Weekly we’d pull a sample, look at the misses, and decide what to tune: tighten a validation rule, adjust the prompt, or note a class of input the agent shouldn’t be handling yet and route it to a human.

The point is that we never had to guess how the agent was performing. The data was there from day one because we designed it in.

Audit logging and impersonation

The biggest production blocker wasn’t the model. It was user impersonation and audit logging.

When the agent writes an opportunity to Salesforce on behalf of a rep, whose name is on the record? If it’s the agent’s service account, the rep loses ownership and the audit trail breaks. If it’s the rep’s account, you need to handle authentication and impersonation safely. Either way, every action the agent takes needs to be logged in a way the client can inspect later, because trust at the leadership layer requires being able to answer “what did the agent do, when, and on whose behalf?”

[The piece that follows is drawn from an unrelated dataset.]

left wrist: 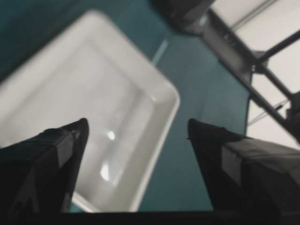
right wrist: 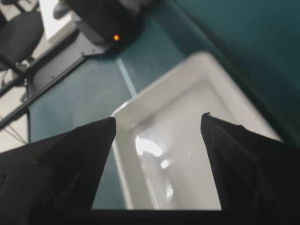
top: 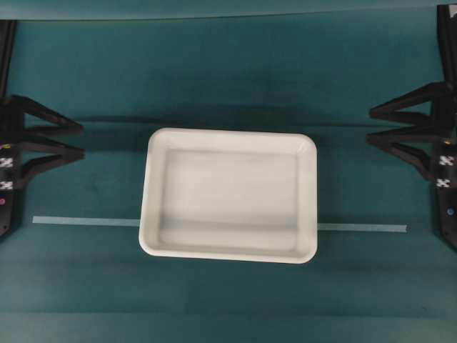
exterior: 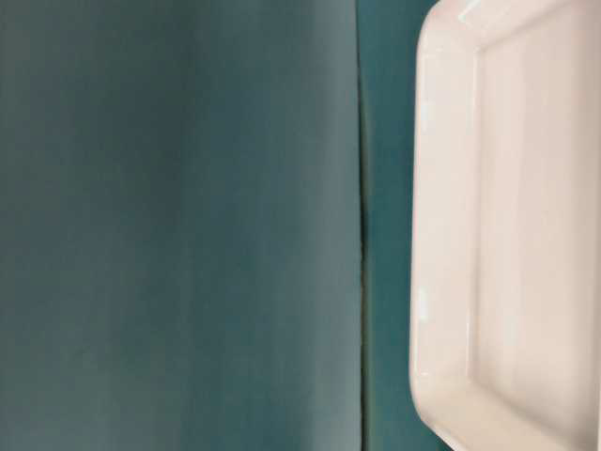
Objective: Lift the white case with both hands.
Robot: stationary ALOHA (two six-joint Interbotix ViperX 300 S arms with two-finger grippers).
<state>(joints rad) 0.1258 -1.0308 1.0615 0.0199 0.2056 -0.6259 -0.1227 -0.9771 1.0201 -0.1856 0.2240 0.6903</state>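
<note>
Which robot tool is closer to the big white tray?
Right, but only slightly; it is nearly a tie. The left tool hangs open off the white tray's left side, the right tool open off its right side. Neither touches it.

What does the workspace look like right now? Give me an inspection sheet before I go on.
Surface: teal table cloth, a pale tape strip across it.
Job's things: white case flat on the cloth, empty, lying over the strip.
Clutter: nothing seen.
Grippers: left gripper and right gripper both open, each well clear of the case's ends.
Cables: nothing seen.
Surroundings: black frame bars past the table edge; the rest is blurred.
</note>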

We solved it by impersonating the rep through proper authentication and writing every action to an audit table alongside the Salesforce write. That work took longer than the agent itself. It was also the thing that let us ship.

Validation tests at the boundary

A pattern that kept proving itself: catch errors at the input boundary, not inside the model.

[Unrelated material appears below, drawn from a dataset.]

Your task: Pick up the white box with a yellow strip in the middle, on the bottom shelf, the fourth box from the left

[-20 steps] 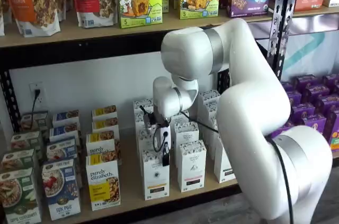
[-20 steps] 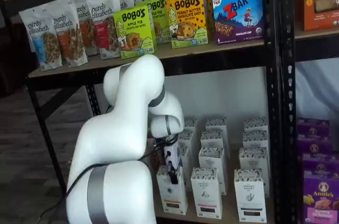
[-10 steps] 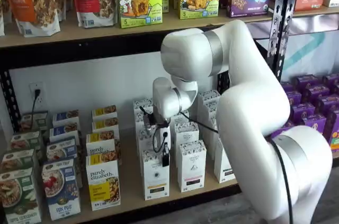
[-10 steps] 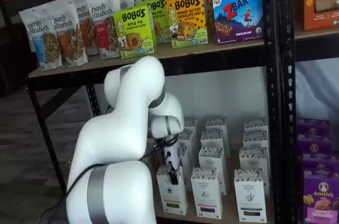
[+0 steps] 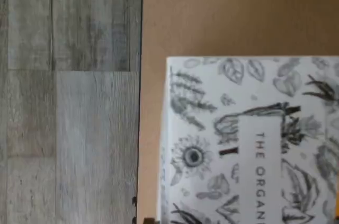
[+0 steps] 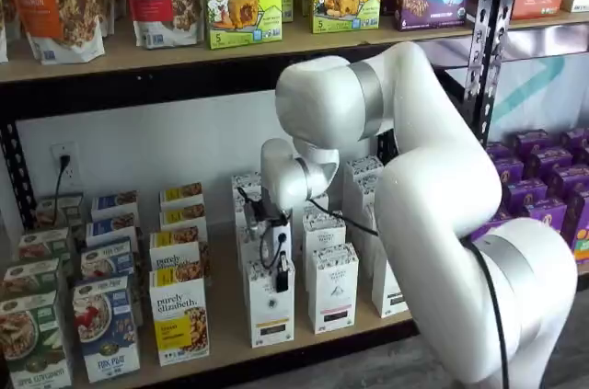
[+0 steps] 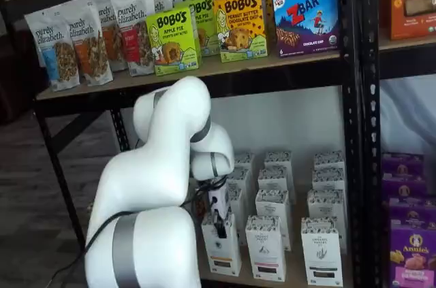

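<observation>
The fingers (image 6: 282,280) sit at the white box's (image 6: 271,314) top; their grip cannot be told. A shallow hold could tip it onto the box at 3 o'clock (image 6: 332,288).

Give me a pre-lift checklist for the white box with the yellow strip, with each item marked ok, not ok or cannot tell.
1. Gripper over the right carton: ok. It sits at the top of the white box in the front row of the bottom shelf.
2. Fingers closed on the box: cannot tell. They show as one dark shape in both shelf views.
3. Box upright: ok in both shelf views.
4. Neighbouring black-strip carton free of the gripper: ok, it stands apart.
5. Box top under the wrist view: ok, the leaf-printed lid shows.
6. Cable clear of cartons: cannot tell.
</observation>
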Robot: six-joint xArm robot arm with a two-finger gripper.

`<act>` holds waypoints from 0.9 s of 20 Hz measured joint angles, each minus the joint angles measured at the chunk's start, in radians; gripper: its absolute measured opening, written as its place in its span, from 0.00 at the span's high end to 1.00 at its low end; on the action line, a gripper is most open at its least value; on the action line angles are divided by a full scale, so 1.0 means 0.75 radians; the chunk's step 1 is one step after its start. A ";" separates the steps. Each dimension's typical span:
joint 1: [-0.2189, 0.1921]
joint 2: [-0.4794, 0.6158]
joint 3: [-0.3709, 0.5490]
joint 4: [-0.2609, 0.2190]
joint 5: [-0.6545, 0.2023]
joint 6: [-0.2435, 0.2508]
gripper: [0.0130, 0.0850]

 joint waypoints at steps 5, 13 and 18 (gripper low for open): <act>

On a related workflow we were dealing with copy-paste errors on Lytics campaign IDs. Reps would paste an ID that was three characters short or had a trailing space, and downstream systems would silently misroute. We added a length validator and a format check at the input layer. The agent never had to reason about it. The bad input never made it past the door.

The same principle applied across the Salesforce agent. Validate currency formats, date strings, account IDs, and required field combinations before the prompt ever runs. The model is for handling the genuinely ambiguous parts of natural language. Everything that can be checked deterministically should be.

Phase 2 and the integration coupling problem

Phase 2 was the quotes workflow, which depended on a Salesforce integration with a separate approval gate. Before either of us wrote a line of code, we did a UX walkthrough with someone on the client’s side who actually used the workflow.

That conversation changed the design. The integration didn’t expose the approval state in a way the agent could safely act on, which meant we needed to either route around it or wait for an approval before doing the next step. We landed on a design that respected the gate instead of trying to skip it.

The lesson is that integration work is where agent projects either ship or stall. The model is portable. The integration coupling is the thing that locks you into how someone else’s tool was designed. A walkthrough before coding saves weeks of refactoring later.

The champion rep pilot

We didn’t roll the agent out to twenty reps at once. We started with one. A champion who was willing to use it daily, give us feedback, and tolerate the friction of being first. That rep’s experience shaped the next version more than any internal review could have.

For adoption we prioritize building the relationships over just deploying. The handoff to one person who actually uses it is worth more than a formal launch to a team that doesn’t.

What I’d carry forward

Most of what made this work wasn’t technical. The model is a commodity now. What’s not commodity is the design discipline around it: where you put validation, how you log for evaluation, who the agent acts on behalf of, when you respect an integration’s constraints versus working around them, and who the first user is.

The other thing I’d carry forward is the collaboration. Working with Ariel made the agent better than either of us would have built alone. The best AI agent work I’ve been part of has been pair work, not solo work.

If you’re building an agent for production, the model is the easy part. The handoff, the audit trail, the boundary validation, the champion rep, and the colleague you’re building with are the project.